2021 Outreach Resource of the Year - Racial Reconciliation 2020 The Gospel Coalition Book Award - First-Time Author Award - Honorable Mention The church is at its best when it pursues the biblical value of unity in diversity. Our world has been torn asunder by racial, ethnic, and ideological differences. It is seen in our politics, felt in our families, and ingrained in our theology. Sadly, the church has often reinforced these ethnic and racial divides. To cast off the ugliness of disunity and heal our fractured humanity, we must cultivate spiritual practices that help us pursue beautiful community. In The Beautiful Community, pastor and theologian Irwyn Ince boldly unpacks the reasons for our divisions while gently guiding us toward our true hope for wholeness and reconciliation. God reveals himself to us in his trinitarian life as the perfection of beauty, and essential to this beauty is his work as Father, Son, and Holy Spirit. The gospel imperative to pursue the beautiful community—unity in diversity across lines of difference—is rooted in reflecting the beautiful community of our triune God. This book calls us into and provides tools for that pursuit.

2021 Outreach Resource of the Year - Racial Reconciliation 2020 The Gospel Coalition Book Award - First-Time Author Award - Honorable Mention The church is at its best...


Advance Praise

"Irwyn Ince is not merely a gifted thinker and writer on the subject of loving across the lines of difference. He is also, and has been for the duration of his life and ministry, a compelling practitioner of these important kingdom matters about which he writes. Irwyn is also my good friend. I have learned much from him and have been loved well by him.
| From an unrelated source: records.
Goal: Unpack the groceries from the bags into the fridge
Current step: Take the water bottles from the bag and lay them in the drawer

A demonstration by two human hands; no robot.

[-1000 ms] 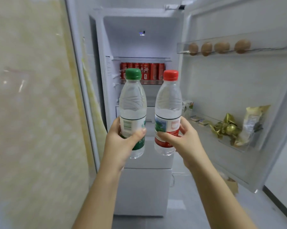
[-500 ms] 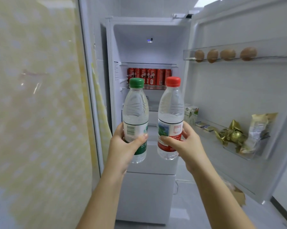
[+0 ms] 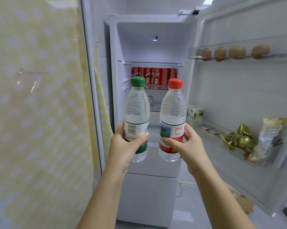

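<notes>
One fridge (image 3: 153, 50) stands open straight ahead, its door (image 3: 235, 93) swung out to the right. A yellow spotted sheet (image 3: 40, 104) fills the left of the view. The door has two clear shelves: an upper door shelf (image 3: 193, 54) and a lower door shelf (image 3: 255, 166).

Two water bottles are held upright, side by side and not touching, in front of the fridge opening. Whether they have passed the front edge cannot be told. The green-capped bottle (image 3: 137, 109) is in the left hand (image 3: 123, 146), whose grip is wrapped round the label with the thumb across the front. The red-capped bottle (image 3: 172, 109) is in the right hand (image 3: 189, 146), whose grip is likewise wrapped round the label, thumb in front and fingers behind. Both caps are on.

Inside, a row of red cans (image 3: 154, 76) stands on a glass shelf (image 3: 156, 88), seen just behind the bottle caps. The lower door shelf holds, from the hinge end outward, small cartons (image 3: 193, 113), flat packets (image 3: 208, 128), a gold foil bundle (image 3: 240, 138) and a pale pouch (image 3: 268, 134) standing at the outer end. Four eggs (image 3: 237, 52) sit in a row on the upper door shelf.
</notes>
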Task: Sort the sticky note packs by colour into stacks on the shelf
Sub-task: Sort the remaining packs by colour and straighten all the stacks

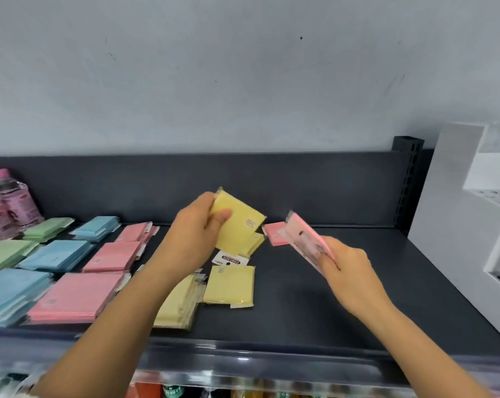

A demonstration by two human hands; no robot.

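Yellow pack (pixel 238 225) – left fingers (pixel 211 216); pink pack (pixel 306 239) – right fingers (pixel 329 261).

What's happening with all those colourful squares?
A person is sorting sticky note packs by colour on a dark shelf. The left hand holds a yellow pack, the right hand a pink pack. Green stacks, blue stacks and pink stacks sit on the left; a yellow stack and a loose yellow pack lie in the middle.
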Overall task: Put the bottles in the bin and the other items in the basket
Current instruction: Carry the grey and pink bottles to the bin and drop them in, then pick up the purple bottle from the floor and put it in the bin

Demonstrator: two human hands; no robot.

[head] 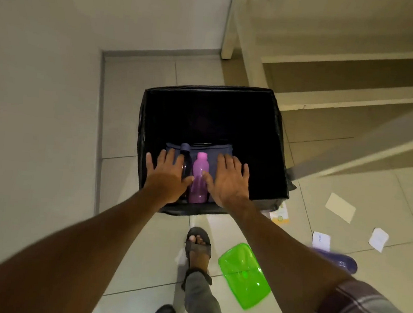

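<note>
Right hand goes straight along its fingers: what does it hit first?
Likely the blue-grey bag in the bin, just past the fingertips of the right hand. If the hand passes above it, the bin's far wall. Depth is unclear.

Stock count by kind.
One black bin [207, 89], holding two bottles: a pink bottle [199, 178] and a dark bottle [185, 154]. On the floor [373, 181]: one green lid [243, 275], one blurred purple item [338, 262], and four papers, namely a cream card [340, 207], white slip [378, 239], marked slip [321, 240] and printed leaflet [279, 214].
</note>
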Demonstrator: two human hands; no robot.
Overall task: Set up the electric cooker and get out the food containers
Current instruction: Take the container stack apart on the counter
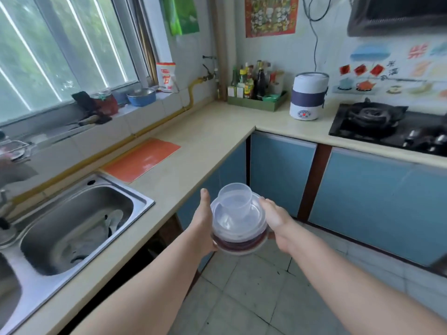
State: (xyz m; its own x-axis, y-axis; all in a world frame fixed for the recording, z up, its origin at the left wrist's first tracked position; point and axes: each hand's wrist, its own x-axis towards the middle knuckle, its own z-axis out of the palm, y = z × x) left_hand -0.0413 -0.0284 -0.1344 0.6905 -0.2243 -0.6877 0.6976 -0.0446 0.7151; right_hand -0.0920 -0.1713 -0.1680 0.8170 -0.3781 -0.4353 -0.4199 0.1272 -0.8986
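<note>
I hold a stack of round food containers point(238, 234) between both hands, out in front of me above the floor. Its clear lid faces up, and a small clear plastic cup point(234, 200) rests on that lid. Something dark shows through the lower container. My left hand point(204, 221) grips the stack's left side and my right hand point(275, 220) grips its right side. The electric cooker point(308, 96), a white cylinder with a dark band and a small control panel, stands upright on the far counter beside the gas stove point(387, 126).
A beige L-shaped counter point(205, 141) carries an orange cutting board point(141, 158) and a steel sink point(77, 223) on the left. A green tray of sauce bottles point(256, 97) sits in the corner. Blue cabinet doors point(280, 170) face me over a tiled floor.
</note>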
The same is true of the community that I serve, as we have drawn on Irwyn's wisdom in our own effort to honor the call of our Lord, who demolishes dividing walls and brings together Jew and Gentile—and every other race that is part of humanity—under Christ. If you are eager to move forward in the triune God's call to love and build community with those who are not like you, then this is the book for you."
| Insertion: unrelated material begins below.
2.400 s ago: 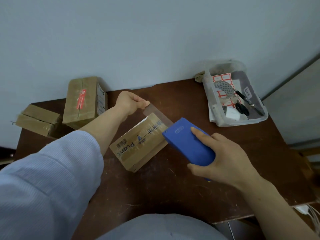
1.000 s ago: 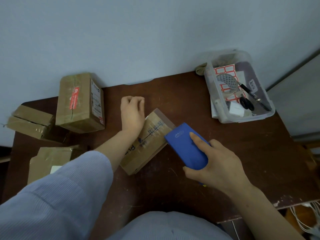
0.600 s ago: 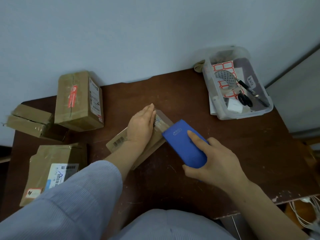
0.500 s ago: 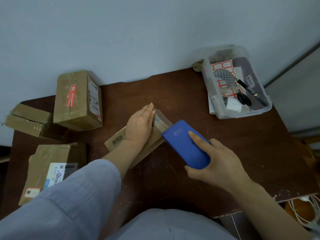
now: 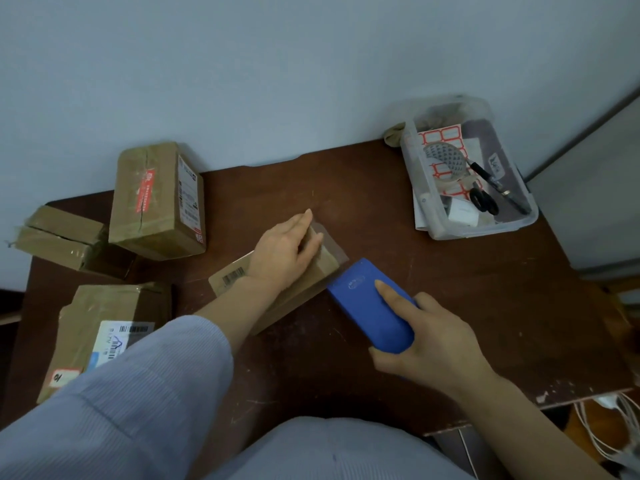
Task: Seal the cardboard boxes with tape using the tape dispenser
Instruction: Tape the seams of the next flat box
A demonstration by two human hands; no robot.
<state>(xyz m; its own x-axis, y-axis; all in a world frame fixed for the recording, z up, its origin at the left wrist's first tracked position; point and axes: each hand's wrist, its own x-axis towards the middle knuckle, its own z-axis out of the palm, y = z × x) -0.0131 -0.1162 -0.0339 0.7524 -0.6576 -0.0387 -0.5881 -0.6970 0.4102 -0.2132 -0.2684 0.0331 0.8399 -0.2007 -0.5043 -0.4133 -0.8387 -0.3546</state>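
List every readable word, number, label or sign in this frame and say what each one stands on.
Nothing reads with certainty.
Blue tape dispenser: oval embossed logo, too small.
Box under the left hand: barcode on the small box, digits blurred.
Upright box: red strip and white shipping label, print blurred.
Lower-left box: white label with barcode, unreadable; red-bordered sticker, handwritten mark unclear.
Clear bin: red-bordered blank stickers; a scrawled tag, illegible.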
-Scott Sauls, pastor of Christ Presbyterian Church in Nashville, author of Jesus Outside the Lines 

"In John 17 Jesus prayed that the church would be one, just as he and the Father are one. The Beautiful Community is a clarion call to the church to image our triune God in both our unity and diversity—to see and cherish the beauty of a diverse and unified body of Christ. The church needs this book more than ever, and I'm thankful Irwyn Ince has written it."
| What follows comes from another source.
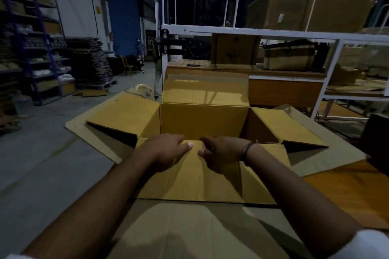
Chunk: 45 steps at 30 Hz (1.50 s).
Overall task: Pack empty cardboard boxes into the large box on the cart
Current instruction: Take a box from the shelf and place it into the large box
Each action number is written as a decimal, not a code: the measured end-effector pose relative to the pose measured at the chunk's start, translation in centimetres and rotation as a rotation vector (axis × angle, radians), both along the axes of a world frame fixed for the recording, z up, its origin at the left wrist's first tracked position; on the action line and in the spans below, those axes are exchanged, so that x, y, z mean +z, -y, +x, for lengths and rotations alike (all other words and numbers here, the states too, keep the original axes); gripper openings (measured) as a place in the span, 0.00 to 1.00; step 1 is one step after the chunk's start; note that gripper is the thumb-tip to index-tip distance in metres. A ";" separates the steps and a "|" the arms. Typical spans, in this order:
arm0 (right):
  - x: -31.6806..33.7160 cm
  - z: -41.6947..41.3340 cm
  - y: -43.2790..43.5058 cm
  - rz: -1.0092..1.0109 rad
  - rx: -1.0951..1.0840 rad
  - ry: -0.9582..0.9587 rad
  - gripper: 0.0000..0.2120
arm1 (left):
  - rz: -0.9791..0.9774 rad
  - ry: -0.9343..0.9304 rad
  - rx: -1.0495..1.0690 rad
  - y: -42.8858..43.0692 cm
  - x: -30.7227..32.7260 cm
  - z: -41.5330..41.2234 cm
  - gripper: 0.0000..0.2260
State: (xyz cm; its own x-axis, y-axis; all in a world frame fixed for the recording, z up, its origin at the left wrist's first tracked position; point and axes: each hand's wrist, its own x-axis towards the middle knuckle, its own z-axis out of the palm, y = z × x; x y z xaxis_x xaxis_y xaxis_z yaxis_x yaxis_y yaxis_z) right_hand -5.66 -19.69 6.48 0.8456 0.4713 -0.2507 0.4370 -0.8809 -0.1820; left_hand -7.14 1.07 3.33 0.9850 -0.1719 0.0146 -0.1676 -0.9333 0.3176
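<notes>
A large open cardboard box [203, 120] stands in front of me with its four flaps spread out. Its near flap [202, 181] folds toward me. My left hand [166, 149] and my right hand [221, 153] both grip the top edge of this near flap, fingers curled over into the box and thumbs on the outer face. The two hands sit close together at the middle of the edge. The box's inside looks dark and I see nothing in it. A flat cardboard sheet [189, 231] lies under my forearms.
A white metal rack [252, 31] with more cardboard boxes [235, 52] stands right behind the box. An orange wooden surface [353, 191] is at my right. Shelving [37, 48] and stacked flat cartons [90, 63] line the left. Grey floor lies to the left; a person [140, 50] stands far off.
</notes>
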 end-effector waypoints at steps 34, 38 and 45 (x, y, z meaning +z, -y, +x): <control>-4.8 -0.7 -0.4 0.214 0.063 0.720 0.25 | -0.037 0.244 -0.031 -1.5 -1.6 0.8 0.29; -4.2 -0.4 -0.2 0.269 0.019 0.574 0.23 | -0.094 0.182 -0.016 -1.2 -0.6 1.0 0.27; -1.3 7.0 5.4 0.255 -0.319 0.330 0.24 | 0.404 0.160 0.239 -5.5 2.6 6.2 0.36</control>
State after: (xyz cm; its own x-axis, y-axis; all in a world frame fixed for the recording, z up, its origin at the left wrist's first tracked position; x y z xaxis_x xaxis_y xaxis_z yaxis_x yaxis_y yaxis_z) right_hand 1.33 -25.04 5.19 0.9718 0.1884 0.1419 0.2240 -0.9253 -0.3059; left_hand -0.91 6.60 5.90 0.9884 0.0355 0.1477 0.0492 -0.9947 -0.0899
-Christina Fox, writer, speaker, and author of Closer Than a Sister: How Union with Christ Helps Friendships to Flourish 

"Irwyn Ince lays out a blueprint for the church in the twenty-first century. While we are individually made in the image of God, we are also corporately made in God's image as a body. At a time when we are as polarized and divided as ever, when culture is desperately trying to define our identity, there is no greater need than for God's church to model 'beautiful community' and true 'gracism.'"

-David A. Anderson, author of Gracism, founder and senior pastor of Bridgeway Community Church in Columbia, Maryland 

"Dr. Ince provides all Christians in the American context, and the churches in which they serve, an accessible and clear biblical and theological vision to help them work toward the unification of all things and all people in Christ. The book is grounded in a succinct and accessible biblical, theological, and historical vision for the 'beautiful community' and written with the prose of a concerned pastor who longs to see the people of God reach their redemptive potential in matters related to ethnic unity and racial conciliation. Readers might not agree with everything Ince says in this book, but they will certainly be challenged to consider carefully the biblical and theological imperative of pursuing what he calls the 'beautiful community.'"

-Jarvis J. Williams, associate professor of New Testament interpretation at Southern Baptist Theological Seminary 

"Irwyn Ince is a ministry-minded, biblically grounded Christian leader with equal passion for the unity and diversity of the body of Christ. In this historically informed, culturally relevant, and theologically astute book, Ince grounds his fresh vision for the beautiful people of God in the holy beauty of the triune God. I recommend this guide for anyone who is open to understanding the deeper reasons why racial reconciliation is essential to living out the gospel."

-Philip Ryken, president of Wheaton College

"Irwyn Ince is not merely a gifted thinker and writer on the subject of loving across the lines of difference. He is also, and has been for the duration of his life and ministry, a compelling...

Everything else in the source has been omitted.